I have tried a standard way of defining an empty array.

julia> df = Array{DataFrame}(undef,10)
10-element Array{DataFrame,1}:
 #undef
 #undef
 #undef
 #undef
 #undef
 #undef
 #undef
 #undef
 #undef
 #undef

julia> println(typeof(df[1]))
ERROR: UndefRefError: access to undefined reference
Stacktrace:
 [1] getindex(::Array{DataFrame,1}, ::Int64) at ./array.jl:729
 [2] top-level scope at none:0

I'd expected typeof(df[1]) to say DataFrame, but it fails with an error message.

JPi
  • 127
  • 6

2 Answers2

9

Try:

df_vector = [DataFrame() for _ in 1:10]

or

map(_ -> DataFrame(), 1:10)
Bogumił Kamiński
  • 66,844
  • 3
  • 80
  • 107
  • I was able to do `df_vector = DataFrame[]`, which is an empty array of DataFrame types, or `Vector{DataFrame}`. I added dataframes in a loop with `push!(df_vector, df1)` and so on.

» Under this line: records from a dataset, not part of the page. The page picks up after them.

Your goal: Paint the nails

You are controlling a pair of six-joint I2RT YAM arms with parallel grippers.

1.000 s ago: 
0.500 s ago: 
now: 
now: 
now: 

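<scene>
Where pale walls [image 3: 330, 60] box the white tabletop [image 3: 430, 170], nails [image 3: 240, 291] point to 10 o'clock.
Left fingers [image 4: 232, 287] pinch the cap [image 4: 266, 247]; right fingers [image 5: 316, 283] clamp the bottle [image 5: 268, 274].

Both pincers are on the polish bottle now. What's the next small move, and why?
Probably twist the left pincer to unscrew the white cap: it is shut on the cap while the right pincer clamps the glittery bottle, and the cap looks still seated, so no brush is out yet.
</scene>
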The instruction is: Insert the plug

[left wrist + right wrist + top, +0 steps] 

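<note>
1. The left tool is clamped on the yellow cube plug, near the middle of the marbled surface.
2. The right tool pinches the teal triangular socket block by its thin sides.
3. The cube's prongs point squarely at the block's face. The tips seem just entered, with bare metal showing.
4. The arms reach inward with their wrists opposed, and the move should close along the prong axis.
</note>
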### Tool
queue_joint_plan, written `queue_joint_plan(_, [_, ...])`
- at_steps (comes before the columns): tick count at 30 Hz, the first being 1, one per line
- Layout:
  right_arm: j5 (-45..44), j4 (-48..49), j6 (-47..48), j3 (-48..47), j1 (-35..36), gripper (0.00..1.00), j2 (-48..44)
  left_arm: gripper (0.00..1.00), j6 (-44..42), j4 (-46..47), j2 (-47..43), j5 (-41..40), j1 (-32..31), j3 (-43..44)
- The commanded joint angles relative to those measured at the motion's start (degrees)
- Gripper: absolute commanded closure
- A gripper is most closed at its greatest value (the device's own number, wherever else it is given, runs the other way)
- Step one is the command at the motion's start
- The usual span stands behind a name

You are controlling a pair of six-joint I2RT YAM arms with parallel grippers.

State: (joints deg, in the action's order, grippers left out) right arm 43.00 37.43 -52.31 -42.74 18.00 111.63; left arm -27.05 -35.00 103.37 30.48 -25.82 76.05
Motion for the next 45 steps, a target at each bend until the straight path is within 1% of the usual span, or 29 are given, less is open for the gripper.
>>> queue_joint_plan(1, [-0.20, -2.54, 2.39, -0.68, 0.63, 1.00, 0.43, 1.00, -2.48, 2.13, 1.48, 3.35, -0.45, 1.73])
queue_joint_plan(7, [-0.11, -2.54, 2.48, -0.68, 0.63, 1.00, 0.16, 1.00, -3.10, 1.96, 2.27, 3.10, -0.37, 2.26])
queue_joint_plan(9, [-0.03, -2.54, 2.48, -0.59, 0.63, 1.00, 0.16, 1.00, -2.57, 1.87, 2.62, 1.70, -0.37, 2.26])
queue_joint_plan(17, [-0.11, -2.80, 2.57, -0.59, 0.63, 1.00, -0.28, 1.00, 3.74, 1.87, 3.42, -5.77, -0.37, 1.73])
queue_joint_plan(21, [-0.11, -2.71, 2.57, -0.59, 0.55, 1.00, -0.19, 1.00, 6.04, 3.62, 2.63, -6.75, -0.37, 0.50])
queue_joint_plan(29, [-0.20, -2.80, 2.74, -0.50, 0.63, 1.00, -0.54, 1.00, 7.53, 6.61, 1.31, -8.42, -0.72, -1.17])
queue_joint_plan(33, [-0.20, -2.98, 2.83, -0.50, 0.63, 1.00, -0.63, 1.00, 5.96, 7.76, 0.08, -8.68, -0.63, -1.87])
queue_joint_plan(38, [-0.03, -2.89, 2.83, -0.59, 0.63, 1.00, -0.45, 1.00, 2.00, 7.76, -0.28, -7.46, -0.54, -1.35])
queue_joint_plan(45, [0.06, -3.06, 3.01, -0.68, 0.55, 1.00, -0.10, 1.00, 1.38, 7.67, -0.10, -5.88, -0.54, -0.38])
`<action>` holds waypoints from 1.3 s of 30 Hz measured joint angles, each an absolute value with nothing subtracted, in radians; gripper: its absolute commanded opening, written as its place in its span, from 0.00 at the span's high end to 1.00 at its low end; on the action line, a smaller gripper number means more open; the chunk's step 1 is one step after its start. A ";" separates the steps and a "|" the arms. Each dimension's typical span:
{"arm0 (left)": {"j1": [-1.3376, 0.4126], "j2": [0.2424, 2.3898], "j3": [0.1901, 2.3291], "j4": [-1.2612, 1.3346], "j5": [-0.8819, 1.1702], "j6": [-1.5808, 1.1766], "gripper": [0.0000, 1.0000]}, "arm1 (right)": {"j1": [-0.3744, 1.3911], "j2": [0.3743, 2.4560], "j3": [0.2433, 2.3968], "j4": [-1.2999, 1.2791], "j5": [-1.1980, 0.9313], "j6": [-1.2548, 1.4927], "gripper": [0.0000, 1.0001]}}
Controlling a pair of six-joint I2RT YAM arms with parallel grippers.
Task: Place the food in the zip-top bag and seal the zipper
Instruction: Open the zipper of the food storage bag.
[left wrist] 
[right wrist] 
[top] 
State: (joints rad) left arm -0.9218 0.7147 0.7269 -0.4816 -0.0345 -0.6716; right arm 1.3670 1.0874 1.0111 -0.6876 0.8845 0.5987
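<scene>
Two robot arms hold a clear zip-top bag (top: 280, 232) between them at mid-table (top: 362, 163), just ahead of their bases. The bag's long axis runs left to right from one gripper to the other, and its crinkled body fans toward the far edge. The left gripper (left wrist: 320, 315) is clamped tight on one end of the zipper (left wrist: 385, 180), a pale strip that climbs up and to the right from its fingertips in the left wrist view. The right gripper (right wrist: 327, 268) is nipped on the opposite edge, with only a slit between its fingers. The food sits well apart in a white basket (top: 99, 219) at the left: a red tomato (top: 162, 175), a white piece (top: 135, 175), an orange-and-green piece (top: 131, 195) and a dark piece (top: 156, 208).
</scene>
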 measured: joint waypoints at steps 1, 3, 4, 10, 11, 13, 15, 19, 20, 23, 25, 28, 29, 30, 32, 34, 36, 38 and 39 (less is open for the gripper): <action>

Now what I don't know how to do is access column 3 in each of the dataframes in my vector... – Merlin Dec 08 '22 at 08:28
  • 1
    e.g. `[df[:, 3] for df in df_vector]` or `getindex.(df_vector, :, 3)`. – Bogumił Kamiński Dec 08 '22 at 09:34
6

What you have is correct, for your understood definition of 'empty'. Once you have your first result, you can proceed to fill it with dataframes as normal. It is indeed a DataFrame array, since if you try to assign any other type to its elements you will get an error.

Note that "an empty array of dataframes" is not the same as "a (non-empty) array of empty dataframes".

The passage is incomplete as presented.